Como foi falado anteriormente, ainda existia uma mística que todo paciente que
cometia suicídio tinha depressão, ou seja, pacientes com outros transtornos
mentais não tinham nenhuma associação com baixas no sistema serotoninérgico, o
que foi visto como um equívoco tempo depois logo após o estudo de em pacientes
que tentaram suicídio, não mais em estado de morte.
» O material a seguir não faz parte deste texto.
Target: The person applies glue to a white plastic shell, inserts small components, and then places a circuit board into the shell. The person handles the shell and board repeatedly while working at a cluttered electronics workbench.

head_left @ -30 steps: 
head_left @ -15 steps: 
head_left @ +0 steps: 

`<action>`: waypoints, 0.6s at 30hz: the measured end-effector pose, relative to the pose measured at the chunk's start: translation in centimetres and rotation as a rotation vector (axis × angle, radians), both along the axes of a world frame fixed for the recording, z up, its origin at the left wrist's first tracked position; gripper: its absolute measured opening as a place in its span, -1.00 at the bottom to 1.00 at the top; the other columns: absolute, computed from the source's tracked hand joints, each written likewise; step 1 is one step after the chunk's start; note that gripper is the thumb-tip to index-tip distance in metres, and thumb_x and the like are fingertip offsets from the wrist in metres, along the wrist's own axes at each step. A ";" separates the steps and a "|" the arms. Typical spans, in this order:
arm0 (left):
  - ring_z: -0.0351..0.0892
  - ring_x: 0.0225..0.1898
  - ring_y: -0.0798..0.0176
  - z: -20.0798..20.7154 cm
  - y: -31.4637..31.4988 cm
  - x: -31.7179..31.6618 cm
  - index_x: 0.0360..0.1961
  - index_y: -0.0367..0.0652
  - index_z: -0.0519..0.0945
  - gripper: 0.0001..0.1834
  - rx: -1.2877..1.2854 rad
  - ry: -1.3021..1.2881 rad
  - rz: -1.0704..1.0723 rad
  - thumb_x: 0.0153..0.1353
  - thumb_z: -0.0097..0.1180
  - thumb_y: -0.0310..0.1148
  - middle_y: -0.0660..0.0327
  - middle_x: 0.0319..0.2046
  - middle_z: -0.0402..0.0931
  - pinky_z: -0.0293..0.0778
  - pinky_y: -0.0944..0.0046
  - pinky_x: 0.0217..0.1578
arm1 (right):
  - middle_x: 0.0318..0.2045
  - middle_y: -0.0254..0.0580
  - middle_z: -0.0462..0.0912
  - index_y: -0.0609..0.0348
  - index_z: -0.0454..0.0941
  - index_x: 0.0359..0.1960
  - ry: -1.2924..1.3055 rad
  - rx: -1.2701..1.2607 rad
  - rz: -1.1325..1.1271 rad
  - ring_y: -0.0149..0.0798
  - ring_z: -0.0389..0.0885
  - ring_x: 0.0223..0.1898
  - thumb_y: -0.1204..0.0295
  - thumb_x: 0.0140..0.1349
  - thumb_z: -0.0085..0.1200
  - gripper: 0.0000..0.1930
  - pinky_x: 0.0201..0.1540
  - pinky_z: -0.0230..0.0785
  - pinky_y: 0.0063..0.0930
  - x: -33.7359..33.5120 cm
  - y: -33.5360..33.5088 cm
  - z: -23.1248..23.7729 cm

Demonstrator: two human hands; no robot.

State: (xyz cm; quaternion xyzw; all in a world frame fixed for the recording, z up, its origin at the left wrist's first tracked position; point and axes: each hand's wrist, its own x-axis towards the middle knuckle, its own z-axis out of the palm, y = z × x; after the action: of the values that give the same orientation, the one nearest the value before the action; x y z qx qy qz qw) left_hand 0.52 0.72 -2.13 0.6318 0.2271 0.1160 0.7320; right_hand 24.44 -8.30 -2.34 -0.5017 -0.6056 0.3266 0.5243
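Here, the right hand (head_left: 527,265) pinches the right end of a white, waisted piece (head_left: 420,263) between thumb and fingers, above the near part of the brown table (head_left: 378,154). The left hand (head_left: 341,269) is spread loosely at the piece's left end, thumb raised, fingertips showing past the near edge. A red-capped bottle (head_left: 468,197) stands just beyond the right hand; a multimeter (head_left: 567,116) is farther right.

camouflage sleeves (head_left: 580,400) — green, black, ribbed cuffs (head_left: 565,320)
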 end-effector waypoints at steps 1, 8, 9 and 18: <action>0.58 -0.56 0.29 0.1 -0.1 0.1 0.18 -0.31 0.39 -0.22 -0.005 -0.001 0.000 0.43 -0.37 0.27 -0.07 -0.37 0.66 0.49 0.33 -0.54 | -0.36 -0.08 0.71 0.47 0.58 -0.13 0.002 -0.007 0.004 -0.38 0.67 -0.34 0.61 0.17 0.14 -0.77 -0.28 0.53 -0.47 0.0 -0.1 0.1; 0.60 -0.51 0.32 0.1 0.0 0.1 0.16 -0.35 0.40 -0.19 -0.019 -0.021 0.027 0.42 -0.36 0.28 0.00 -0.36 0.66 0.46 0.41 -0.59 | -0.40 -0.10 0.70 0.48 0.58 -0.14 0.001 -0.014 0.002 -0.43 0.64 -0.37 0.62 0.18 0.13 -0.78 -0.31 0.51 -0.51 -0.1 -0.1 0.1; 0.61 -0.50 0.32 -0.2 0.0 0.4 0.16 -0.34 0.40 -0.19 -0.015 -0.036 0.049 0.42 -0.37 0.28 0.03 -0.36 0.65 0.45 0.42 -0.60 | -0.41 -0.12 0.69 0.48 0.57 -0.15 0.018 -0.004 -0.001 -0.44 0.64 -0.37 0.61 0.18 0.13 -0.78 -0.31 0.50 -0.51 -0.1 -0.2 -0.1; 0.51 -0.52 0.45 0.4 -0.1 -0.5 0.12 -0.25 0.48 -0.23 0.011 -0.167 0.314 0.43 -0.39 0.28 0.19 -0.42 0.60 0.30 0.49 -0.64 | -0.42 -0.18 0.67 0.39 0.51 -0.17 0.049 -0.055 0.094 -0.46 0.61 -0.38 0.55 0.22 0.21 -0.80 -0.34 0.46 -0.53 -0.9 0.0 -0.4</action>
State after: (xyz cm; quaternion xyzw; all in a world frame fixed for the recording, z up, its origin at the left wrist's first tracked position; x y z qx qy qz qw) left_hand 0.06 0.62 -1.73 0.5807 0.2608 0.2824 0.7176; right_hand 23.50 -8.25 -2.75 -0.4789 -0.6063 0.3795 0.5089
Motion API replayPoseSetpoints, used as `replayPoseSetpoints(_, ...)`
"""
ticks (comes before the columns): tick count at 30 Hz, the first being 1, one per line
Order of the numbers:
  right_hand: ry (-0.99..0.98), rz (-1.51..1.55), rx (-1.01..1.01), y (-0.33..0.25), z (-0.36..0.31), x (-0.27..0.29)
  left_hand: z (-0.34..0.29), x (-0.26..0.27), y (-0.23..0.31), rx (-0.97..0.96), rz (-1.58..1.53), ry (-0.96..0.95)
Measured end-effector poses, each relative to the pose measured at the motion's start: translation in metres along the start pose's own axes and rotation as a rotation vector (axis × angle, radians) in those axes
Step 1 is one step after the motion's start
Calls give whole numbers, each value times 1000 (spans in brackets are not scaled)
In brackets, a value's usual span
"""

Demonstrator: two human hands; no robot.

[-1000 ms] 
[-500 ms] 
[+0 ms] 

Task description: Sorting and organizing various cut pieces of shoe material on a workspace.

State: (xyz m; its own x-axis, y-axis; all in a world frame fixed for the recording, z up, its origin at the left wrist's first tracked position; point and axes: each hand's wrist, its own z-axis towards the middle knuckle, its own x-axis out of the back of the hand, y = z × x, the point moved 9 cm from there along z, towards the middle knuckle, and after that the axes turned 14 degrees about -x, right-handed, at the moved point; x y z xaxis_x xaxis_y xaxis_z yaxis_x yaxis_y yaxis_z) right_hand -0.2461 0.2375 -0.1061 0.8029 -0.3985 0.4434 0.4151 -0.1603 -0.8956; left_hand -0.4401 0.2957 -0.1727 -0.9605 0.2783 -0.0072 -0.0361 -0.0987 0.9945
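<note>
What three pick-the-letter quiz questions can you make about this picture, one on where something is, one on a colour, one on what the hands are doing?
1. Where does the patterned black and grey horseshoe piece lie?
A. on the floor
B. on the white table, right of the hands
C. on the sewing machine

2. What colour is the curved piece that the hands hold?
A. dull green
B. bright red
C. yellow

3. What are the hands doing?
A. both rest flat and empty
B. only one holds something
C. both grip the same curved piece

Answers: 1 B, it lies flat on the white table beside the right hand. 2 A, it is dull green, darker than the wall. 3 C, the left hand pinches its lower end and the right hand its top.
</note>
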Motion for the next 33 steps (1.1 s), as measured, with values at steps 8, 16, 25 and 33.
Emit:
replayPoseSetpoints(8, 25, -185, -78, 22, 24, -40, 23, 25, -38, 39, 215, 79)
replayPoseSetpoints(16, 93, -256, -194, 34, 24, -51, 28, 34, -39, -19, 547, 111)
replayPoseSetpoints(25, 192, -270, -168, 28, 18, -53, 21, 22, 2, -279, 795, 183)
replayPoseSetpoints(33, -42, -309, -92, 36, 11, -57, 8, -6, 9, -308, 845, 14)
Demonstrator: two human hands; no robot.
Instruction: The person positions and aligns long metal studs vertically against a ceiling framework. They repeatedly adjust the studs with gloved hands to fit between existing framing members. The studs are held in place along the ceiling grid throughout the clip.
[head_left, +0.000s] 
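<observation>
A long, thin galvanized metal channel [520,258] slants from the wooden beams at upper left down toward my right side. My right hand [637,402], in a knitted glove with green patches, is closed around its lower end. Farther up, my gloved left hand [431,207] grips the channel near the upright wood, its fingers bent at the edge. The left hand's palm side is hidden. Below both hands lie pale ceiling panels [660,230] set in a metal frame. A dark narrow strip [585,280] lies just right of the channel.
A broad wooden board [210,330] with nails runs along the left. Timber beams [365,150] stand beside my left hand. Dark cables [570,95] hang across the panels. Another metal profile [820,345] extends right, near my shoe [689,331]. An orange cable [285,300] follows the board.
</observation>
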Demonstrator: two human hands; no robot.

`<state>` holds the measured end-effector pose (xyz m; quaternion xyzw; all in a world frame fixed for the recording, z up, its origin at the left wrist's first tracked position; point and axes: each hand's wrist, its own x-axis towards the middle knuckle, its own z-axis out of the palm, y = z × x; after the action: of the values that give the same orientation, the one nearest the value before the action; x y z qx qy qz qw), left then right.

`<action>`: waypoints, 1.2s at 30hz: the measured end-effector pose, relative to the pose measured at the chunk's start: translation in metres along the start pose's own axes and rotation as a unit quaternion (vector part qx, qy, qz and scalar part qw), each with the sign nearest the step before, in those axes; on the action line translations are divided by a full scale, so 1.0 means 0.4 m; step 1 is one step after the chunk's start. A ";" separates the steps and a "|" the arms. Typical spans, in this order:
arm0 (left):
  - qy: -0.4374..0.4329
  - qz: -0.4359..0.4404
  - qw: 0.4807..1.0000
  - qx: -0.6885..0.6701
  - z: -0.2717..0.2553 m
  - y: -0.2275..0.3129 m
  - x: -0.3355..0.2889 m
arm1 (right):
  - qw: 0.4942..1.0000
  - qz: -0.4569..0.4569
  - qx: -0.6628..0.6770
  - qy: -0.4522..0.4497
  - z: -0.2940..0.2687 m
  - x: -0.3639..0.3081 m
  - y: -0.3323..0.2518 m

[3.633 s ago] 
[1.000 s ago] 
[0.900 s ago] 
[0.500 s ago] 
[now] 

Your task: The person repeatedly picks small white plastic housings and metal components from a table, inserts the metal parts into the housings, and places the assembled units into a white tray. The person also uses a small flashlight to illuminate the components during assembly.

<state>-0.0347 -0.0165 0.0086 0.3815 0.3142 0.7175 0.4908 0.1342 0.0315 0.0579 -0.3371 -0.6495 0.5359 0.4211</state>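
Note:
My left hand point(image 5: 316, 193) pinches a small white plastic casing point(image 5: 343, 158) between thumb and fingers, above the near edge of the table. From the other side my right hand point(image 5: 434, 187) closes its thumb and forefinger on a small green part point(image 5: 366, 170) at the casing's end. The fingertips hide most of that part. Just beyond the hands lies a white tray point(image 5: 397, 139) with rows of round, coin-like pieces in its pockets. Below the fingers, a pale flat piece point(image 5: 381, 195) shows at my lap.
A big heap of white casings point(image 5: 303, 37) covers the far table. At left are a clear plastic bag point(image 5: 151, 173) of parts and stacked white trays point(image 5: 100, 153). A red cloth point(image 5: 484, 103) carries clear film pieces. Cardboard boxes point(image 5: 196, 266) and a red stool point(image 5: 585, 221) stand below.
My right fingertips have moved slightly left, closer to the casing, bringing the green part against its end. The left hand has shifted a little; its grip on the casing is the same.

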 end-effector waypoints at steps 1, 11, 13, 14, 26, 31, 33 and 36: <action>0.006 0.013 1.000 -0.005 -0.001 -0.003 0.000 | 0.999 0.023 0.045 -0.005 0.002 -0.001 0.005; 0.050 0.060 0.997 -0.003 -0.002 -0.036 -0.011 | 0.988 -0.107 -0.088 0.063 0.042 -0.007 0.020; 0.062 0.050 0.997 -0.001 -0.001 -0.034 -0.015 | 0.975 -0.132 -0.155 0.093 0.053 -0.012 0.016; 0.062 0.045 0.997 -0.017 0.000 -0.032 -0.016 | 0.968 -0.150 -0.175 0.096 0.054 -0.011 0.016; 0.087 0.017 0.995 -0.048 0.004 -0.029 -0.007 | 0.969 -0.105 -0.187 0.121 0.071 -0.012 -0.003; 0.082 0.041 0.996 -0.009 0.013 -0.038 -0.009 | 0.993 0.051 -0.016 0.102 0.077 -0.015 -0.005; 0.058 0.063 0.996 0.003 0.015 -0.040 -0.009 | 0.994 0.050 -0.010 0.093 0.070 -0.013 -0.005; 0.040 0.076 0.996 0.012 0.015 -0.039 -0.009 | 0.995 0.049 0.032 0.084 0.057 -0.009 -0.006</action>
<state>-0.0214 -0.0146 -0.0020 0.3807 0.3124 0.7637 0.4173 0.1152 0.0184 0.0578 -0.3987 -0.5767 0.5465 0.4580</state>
Estudos feitos com pacientes em vida
Nos estudos feitos com pacientes em
vida foi observado que a redução da atividade serotoninérgica não está
associada a um problema especifico, mas numa gama de problemas psiquiátricos, e
nem por isso pode ser considerada causadora dos mesmos. Além disso, existe uma
contestação da teoria serotoninérgica, porque existem vestígios de 5-HIAA na
medula espinhal. Entretanto, existe correlação entre concentrações de 5-HIAA no
líquor e no córtex cerebral, que variam com o uso de fármacos que afetam o
sistema serotoninérgico.
“Inicialmente esses estudos foram
realizados em pacientes deprimidos e, em alguns deles, mostrou-se um
distribuição bimodal de 5-HIAA, com um subgrupo de pacientes deprimidos, cerca
de 40 % deles com baixas concentrações de 5-HIAA. Esse achado levou a á
sugestão de que a depressão poderia ser heterogenia do ponto de vista
bioquímico e que existiria um subgrupo particular de pacientes, aqueles com baixas
concentrações de 5-HIAA” (Côrrea e Barrero, 2006, p. 59). Entretanto, os
avanços do ponto de vista bioquímico não eram os mesmo do ponto de vista
clinico, pois não era perceptível observar diferenças entre pessoas que
possuíam índices normais 5-HIAA ou menores.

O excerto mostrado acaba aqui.